Patients with SLE were also screened for additional inclusion and exclusion criteria over the telephone using a 10-15 minute interview (8). Specifically excluded were other autoimmune disorders, genetic diseases, developmental delay, learning disability, demyelinative diseases, traumatic brain injury, infectious diseases, stroke, neurodegenerative diseases, neoplasms, metabolic disorders, toxic exposure, substance abuse, schizophrenia, and major mood disorders. Additional descriptors of SLE that were obtained included duration of SLE (from time of clinical diagnosis) and current medications. Control subjects were also screened and excluded for the presence of neuropsychiatric or medical histories prior to enrollment in the study, and all subjects with major depression were excluded (33).

Measures

Neuropsychological Measures

The Wechsler Test of Adult Reading Full Scale IQ (34) was obtained to evaluate overall intelligence between groups. A test battery proposed by the ACR-SLE (30) was administered by a trained psychometrician. Reliability and validity of the battery and details of the tests were published previously (12).
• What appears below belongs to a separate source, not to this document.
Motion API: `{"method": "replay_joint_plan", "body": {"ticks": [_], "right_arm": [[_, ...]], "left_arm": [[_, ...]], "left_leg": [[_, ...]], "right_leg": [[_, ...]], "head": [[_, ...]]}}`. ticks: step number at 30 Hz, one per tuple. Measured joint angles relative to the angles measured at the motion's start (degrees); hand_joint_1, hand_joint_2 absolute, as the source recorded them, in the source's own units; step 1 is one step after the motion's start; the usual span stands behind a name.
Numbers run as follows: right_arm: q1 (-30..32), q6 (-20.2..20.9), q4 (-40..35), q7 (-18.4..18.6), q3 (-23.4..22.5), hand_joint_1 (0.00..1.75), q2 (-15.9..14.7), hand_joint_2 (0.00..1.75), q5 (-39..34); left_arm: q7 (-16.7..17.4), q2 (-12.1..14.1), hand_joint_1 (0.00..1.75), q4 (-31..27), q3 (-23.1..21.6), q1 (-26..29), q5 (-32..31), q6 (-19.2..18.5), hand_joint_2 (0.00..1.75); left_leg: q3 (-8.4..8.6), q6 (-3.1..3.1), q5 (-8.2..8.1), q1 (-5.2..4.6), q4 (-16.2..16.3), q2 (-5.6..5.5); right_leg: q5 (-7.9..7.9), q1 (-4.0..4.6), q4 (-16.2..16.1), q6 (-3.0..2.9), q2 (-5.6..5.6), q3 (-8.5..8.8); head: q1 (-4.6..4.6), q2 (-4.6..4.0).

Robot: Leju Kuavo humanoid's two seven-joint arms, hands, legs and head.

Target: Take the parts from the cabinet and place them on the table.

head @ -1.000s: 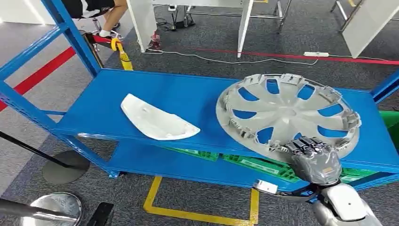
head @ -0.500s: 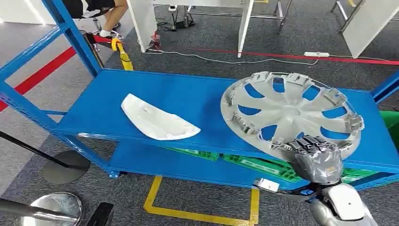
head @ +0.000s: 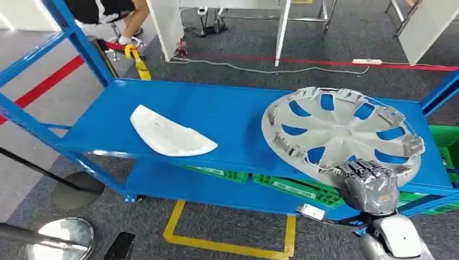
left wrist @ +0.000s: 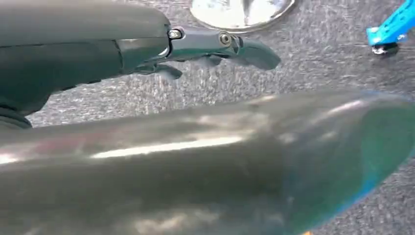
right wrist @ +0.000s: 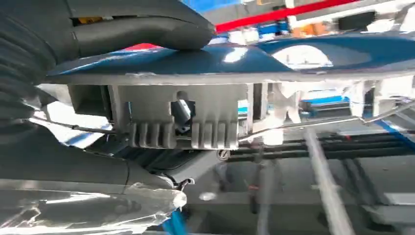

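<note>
Right hand [head: 372,184] gripping silver spoked hubcap [head: 341,132] rim, inner clips up; tilted

Robot's hands and arms, up close

Right hand [head: 369,187] is grey metal with dark fingers and shiny clear wrap over the back of it, sitting on a glossy white-and-silver forearm [head: 398,242]. At that wrist: a grey ribbed cover [right wrist: 22,54] beside a thick grey thumb [right wrist: 142,27]. Left hand [left wrist: 147,46] has a smooth dark grey shell, dark fingers and two small screws [left wrist: 174,34] at the knuckle.
</note>
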Motion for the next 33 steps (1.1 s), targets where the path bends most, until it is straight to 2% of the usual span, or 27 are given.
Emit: {"method": "replay_joint_plan", "body": {"ticks": [1, 2, 3, 5, 6, 7, 8, 10, 11, 12, 13, 14, 16, 17, 18, 19, 21, 22, 23, 24, 26, 27, 28, 29, 31, 32, 33], "right_arm": [[0.03, 0.0, 0.04, 0.18, 0.0, 1.75, 0.0, 1.75, -0.02], [0.11, -0.02, 0.11, 0.22, 0.0, 1.75, 0.0, 1.75, -0.04], [0.25, -0.02, 0.13, 0.33, 0.02, 1.75, -0.02, 1.75, -0.04], [0.28, 0.0, 0.13, 0.55, 0.02, 1.75, -0.09, 1.75, -0.07], [0.3, 0.0, 0.15, 0.83, 0.02, 1.75, -0.2, 1.75, 0.0], [0.34, 0.0, 0.15, 1.12, 0.02, 1.75, -0.31, 1.75, 0.15], [0.37, 0.0, 0.17, 1.33, 0.02, 1.75, -0.46, 1.75, 0.24], [0.39, 0.0, 0.15, 1.64, 0.02, 1.75, -0.77, 1.75, 0.37], [0.39, 0.0, 0.15, 1.64, 0.04, 1.75, -0.83, 1.75, 0.44], [0.41, 0.0, 0.15, 1.64, 0.07, 1.75, -0.85, 1.75, 0.46], [0.45, 0.0, 0.13, 1.66, 0.09, 1.75, -0.85, 1.75, 0.48], [0.45, 0.0, 0.13, 1.7, 0.09, 1.75, -1.09, 1.75, 0.48], [0.54, 0.0, 0.11, 1.81, 0.15, 1.75, -1.2, 1.75, 0.63], [0.69, -0.02, 0.07, 1.84, 0.15, 1.75, -1.33, 1.75, 0.72], [0.94, 0.0, 0.07, 1.92, 0.2, 1.75, -1.46, 1.75, 0.81], [1.0, -0.02, 0.02, 1.99, 0.2, 1.75, -1.66, 1.75, 0.89], [1.01, -0.02, 0.02, 1.99, 0.3, 1.75, -1.7, 1.75, 1.07], [1.04, 0.0, 0.02, 1.99, 0.39, 1.75, -1.7, 1.75, 1.07], [1.1, -0.02, 0.02, 2.03, 0.42, 1.75, -1.75, 1.75, 1.07], [1.19, -0.02, 0.02, 2.08, 0.42, 1.75, -1.81, 1.75, 1.07], [1.22, -0.02, 0.0, 2.14, 0.44, 1.75, -1.84, 1.75, 1.07], [1.14, -0.02, -0.02, 2.14, 0.44, 1.75, -1.84, 1.75, 1.07], [1.02, -0.02, -0.02, 2.14, 0.53, 1.75, -1.84, 1.75, 1.09], [1.19, 0.0, -0.15, 2.14, 0.57, 1.75, -1.86, 1.75, 1.11], [1.23, 0.0, -0.18, 2.14, 0.63, 1.75, -1.88, 1.75, 1.14], [1.27, -0.02, -0.2, 2.12, 0.66, 1.75, -1.88, 1.75, 1.18], [1.19, -0.02, -0.2, 2.01, 0.68, 1.75, -1.9, 1.75, 1.2]], "left_arm": [[0.0, 0.02, 0.0, 0.0, 0.0, 0.09, -0.13, 0.22, 0.0], [0.0, -0.02, 0.0, 0.0, 0.0, 0.11, -0.13, 0.3, 0.0], [-0.02, -0.07, 0.0, 0.0, 0.0, 0.06, -0.15, 0.35, 0.0], [-0.04, -0.13, 0.0, 0.0, 0.0, 0.0, -0.31, 0.44, 0.0], [-0.07, -0.13, 0.0, 0.0, 0.0, -0.02, -0.31, 0.46, 0.0], [-0.11, -0.15, 0.0, 0.0, -0.02, 0.0, -0.33, 0.48, 0.0], [-0.11, -0.15, 0.0, 0.0, -0.02, 0.02, -0.35, 0.48, 0.0], [-0.11, -0.15, 0.0, 0.0, -0.07, -0.06, -0.44, 0.52, 0.0], [-0.11, -0.15, 0.0, 0.0, -0.09, -0.15, -0.46, 0.52, 0.0], [-0.13, -0.04, 0.0, -0.02, -0.09, -0.36, -0.46, 0.57, 0.0], [-0.13, 0.02, 0.0, -0.07, -0.09, -0.49, -0.46, 0.59, 0.0], [-0.28, -0.11, 0.0, -0.07, -0.13, -0.6, -0.52, 0.63, 0.0], [-0.31, -0.13, 0.0, -0.07, -0.15, -0.52, -0.5, 0.74, 0.0], [-0.28, -0.15, 0.0, -0.07, -0.15, -0.38, -0.5, 0.79, 0.0], [-0.28, -0.11, 0.0, -0.07, -0.17, -0.45, -0.5, 0.98, 0.0], [-0.28, -0.13, 0.0, -0.07, -0.18, -0.5, -0.48, 1.09, 0.0], [-0.28, -0.39, 0.0, -0.07, -0.24, -0.36, -0.5, 1.09, 0.0], [-0.28, -0.46, 0.0, -0.07, -0.24, -0.33, -0.5, 1.09, 0.0], [-0.28, -0.5, 0.0, -0.07, -0.26, -0.32, -0.5, 1.11, 0.0], [-0.29, -0.52, 0.0, -0.07, -0.26, -0.32, -0.5, 1.11, 0.0], [-0.28, -0.61, 0.0, -0.07, -0.26, -0.32, -0.5, 1.09, 0.0], [-0.28, -0.61, 0.0, -0.07, -0.26, -0.34, -0.5, 1.09, 0.0], [-0.28, -0.37, 0.0, -0.13, -0.26, -0.3, -0.5, 1.11, 0.0], [-0.28, -0.55, 0.0, -0.11, -0.28, -0.27, -0.5, 1.11, 0.0], [-0.31, -0.52, 0.0, -0.13, -0.26, -0.24, -0.5, 1.11, 0.0], [-0.31, -0.5, 0.0, -0.11, -0.26, -0.13, -0.48, 1.14, 0.0], [-0.31, -0.44, 0.0, -0.11, -0.26, -0.07, -0.48, 1.16, 0.0]], "left_leg": [[-0.22, -0.31, 0.26, 0.05, -0.03, 0.0], [-0.54, -0.48, -0.06, 0.23, 0.14, 0.1], [-1.35, -0.41, -2.19, 0.2, 1.56, 0.43], [-4.45, -0.27, -8.18, -0.17, 10.0, 0.46], [-5.99, -0.08, -10.49, -0.39, 14.72, 0.46], [-6.75, 0.29, -11.75, -0.63, 17.77, 0.46], [-6.31, 0.81, -11.58, -0.97, 18.36, 0.45], [-2.0, 2.57, -8.59, -1.93, 12.86, 0.44], [1.43, 3.76, -7.09, -2.62, 7.99, 0.37], [4.5, 5.16, -7.31, -3.45, 3.55, 0.27], [5.79, 5.78, -8.12, -3.62, 1.24, 0.59], [5.5, 4.76, -7.14, -3.84, 1.21, 0.62], [5.16, 4.7, -6.51, -4.12, 0.68, 0.57], [5.05, 4.65, -5.44, -3.65, -0.56, 0.67], [4.82, 4.62, -4.69, -3.39, -0.81, 0.81], [4.16, 5.09, -4.08, -3.23, -0.89, 0.8], [2.68, 4.96, -2.85, -3.13, -0.88, 0.82], [1.73, 4.87, -2.15, -3.07, -0.79, 0.86], [0.92, 4.74, -1.54, -2.99, -0.76, 0.88], [0.12, 4.58, -0.91, -2.89, -0.74, 0.89], [-1.59, 3.96, 0.36, -2.45, -0.54, 0.88], [-2.28, 3.49, 0.9, -2.39, -0.16, 0.83], [-2.89, 3.12, 1.32, -2.64, 0.08, 0.67], [-2.82, 2.9, 1.86, -2.82, 0.14, 0.71], [-2.98, 2.65, 2.79, -2.75, 0.04, 0.65], [-3.11, 2.35, 3.22, -2.65, 0.02, 0.65], [-3.55, 1.94, 1.72, -2.51, 0.5, 0.67]], "right_leg": [[0.09, 0.05, 0.5, -0.5, -0.01, -0.49], [0.37, 0.04, 0.49, -1.36, -0.14, -1.03], [0.84, 0.22, 0.5, -2.11, -0.18, -1.56], [1.82, 0.66, 0.39, -2.98, -0.28, -2.72], [2.23, 1.0, 0.4, -3.35, -0.36, -3.34], [2.64, 1.38, 0.4, -3.6, -0.42, -3.9], [3.1, 1.76, 0.4, -3.8, -0.43, -4.5], [4.03, 2.57, 0.39, -4.07, -0.36, -5.62], [4.48, 2.92, 0.36, -4.09, -0.28, -6.09], [4.86, 2.66, 0.36, -4.14, -0.34, -6.24], [5.21, 3.12, 0.34, -3.77, -0.42, -6.53], [5.63, 2.59, 0.11, -3.53, -0.63, -6.45], [6.71, 2.31, -0.41, -2.87, -0.67, -6.55], [7.16, 2.64, -0.59, -2.46, -0.64, -6.72], [5.52, 2.53, 0.09, -2.28, -0.67, -7.27], [2.4, 2.5, 2.34, -2.02, -0.66, -8.28], [-3.79, 2.24, 10.6, -1.42, -0.74, -10.12], [-5.35, 2.13, 14.48, -1.11, -0.77, -10.75], [-4.99, 2.03, 15.88, -0.88, -0.78, -10.35], [-3.47, 1.92, 15.04, -0.64, -0.8, -8.86], [0.5, 1.63, 7.64, -0.09, -0.91, -2.73], [-0.39, 1.35, 2.25, 0.46, -0.95, 0.98], [-2.47, 1.68, -1.69, 0.65, -0.89, 3.78], [-2.06, 1.77, -1.31, -1.11, -0.56, 2.96], [-1.94, 1.9, -1.19, -2.03, -0.6, 2.03], [-1.48, 1.75, -1.21, -2.75, -0.69, 1.52], [-0.83, 1.67, -1.22, -3.54, -0.89, 1.05]], "head": [[0.13, 0.0], [0.02, 0.0], [-0.35, 0.0], [-0.35, 0.0], [-0.3, 0.0], [-0.3, 0.0], [-0.28, 0.0], [-0.28, 0.0], [-0.28, 0.0], [-0.24, 0.0], [-0.06, 0.0], [-0.28, 0.0], [-0.19, 0.0], [-0.31, 0.0], [-0.13, 0.0], [-0.09, 0.0], [-0.15, 0.0], [-0.13, 0.0], [-0.13, 0.0], [-0.13, 0.0], [-0.13, 0.0], [-0.11, 0.0], [0.05, 0.0], [-0.29, 0.0], [-0.31, 0.0], [-0.33, 0.0], [-0.3, 0.0]]}}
The following tests and test scores utilized included: WAIS-R Digit Symbol subtest-total score (35), Trail Making Test-Part B (36), Stroop Color and Word Test-Color-Word total score (37), the learning trial and short delayed free recall scores from the California Verbal Learning Test-Form II (CVLT-II) (38), the immediate and 30-minute delayed recall scores the Rey-Osterrieth Complex Figure Test (Rey-O) (39), WAIS-III Letter Number Sequencing-total score (40), Controlled Oral Word Association Test-total score and Animal Naming Test-total score (41) and the Finger Tapping Test (36). The Beck Depression Inventory-Second Edition (BDI-II) (42) was administered as a self-report measure of depressive symptoms in the two weeks prior to completion.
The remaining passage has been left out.